1. Introduction to SPSS syntax language. Descriptive statistics and correlation analysis in SPSS. Missing values, results, handling and replacing. Data weighting. (1 lecture) 2. Linear regression analysis - simple and multiple regression. Assumptions, model fit, possible modification of regression model. Model evaluation and interpretation. Dummy variables, multicollinearity, influential points, heteroscedasticity. Robust regression.(1st HW) (2 lectures) 3. Logistic regression - binary, ordinal and polytomous model. Odds, odd ratio, logit. Model evaluation and interpretation. (2nd HW) (2 lectures) 5. Latent class analysis (typology from binary and nominal variables). Explanatory and confirmatory approach. Unconditional latent class probability and conditional probability of individual answer. Comparison of models (decision about the number of latent classes). (3rd HW) (1 lectures) 6. Exploratory factor analysis. Assumptions, number of factors, Extraction and rotation. Factor weights and interpretation of factors. Factor scores and it’s usage. (4th HW) (1 lecture) 7. Introduction to SEM. Correlation and regression as SEM model. Path analysis. Evaluation of SEM. 8. Confirmatory factor analysis for cardinal, ordinal and binary indicators. Model fit indices and criteria. Basic equations and graphical presentation. Modification indices. (5th HW) (2 lectures)
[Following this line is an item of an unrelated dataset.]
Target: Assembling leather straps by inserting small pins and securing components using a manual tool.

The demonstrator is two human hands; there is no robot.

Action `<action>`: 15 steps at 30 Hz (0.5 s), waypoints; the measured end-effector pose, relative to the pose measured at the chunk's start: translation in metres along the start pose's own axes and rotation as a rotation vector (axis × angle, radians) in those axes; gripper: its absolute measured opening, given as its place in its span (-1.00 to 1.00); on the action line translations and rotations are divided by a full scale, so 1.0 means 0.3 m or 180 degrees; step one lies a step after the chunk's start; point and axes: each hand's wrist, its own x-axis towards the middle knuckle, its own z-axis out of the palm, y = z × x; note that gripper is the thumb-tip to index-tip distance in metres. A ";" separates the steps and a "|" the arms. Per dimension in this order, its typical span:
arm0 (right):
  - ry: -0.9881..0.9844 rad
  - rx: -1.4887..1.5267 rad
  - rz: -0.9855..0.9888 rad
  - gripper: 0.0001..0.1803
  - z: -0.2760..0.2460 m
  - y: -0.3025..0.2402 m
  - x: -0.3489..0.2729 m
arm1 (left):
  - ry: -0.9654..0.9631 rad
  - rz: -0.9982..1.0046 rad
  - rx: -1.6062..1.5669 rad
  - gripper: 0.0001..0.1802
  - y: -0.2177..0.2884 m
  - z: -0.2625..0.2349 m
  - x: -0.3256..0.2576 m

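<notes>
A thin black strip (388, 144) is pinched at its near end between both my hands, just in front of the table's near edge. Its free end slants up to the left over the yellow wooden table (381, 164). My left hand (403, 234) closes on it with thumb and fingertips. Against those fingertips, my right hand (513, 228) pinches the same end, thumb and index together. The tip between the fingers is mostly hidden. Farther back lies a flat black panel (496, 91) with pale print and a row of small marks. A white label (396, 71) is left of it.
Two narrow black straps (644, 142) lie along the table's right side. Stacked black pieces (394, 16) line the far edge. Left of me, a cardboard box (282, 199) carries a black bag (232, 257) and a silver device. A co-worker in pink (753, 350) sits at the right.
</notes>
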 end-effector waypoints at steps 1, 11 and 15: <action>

Exam consist of 5 homework and oral exam (every part is evaluated separately 0-100 %).
Weights for final evalution: every hw 10 %, oral exam 50 % (for BA students).
Final grading: 0-50 % 4 (failed), 51 % - 60 % E, ), 61 % - 70 % D, 71-80 % C, ), 81 % - 90 % B and 91 % and more A.
The course introduce students into advanced statistics in SPSS JASP and jamovi.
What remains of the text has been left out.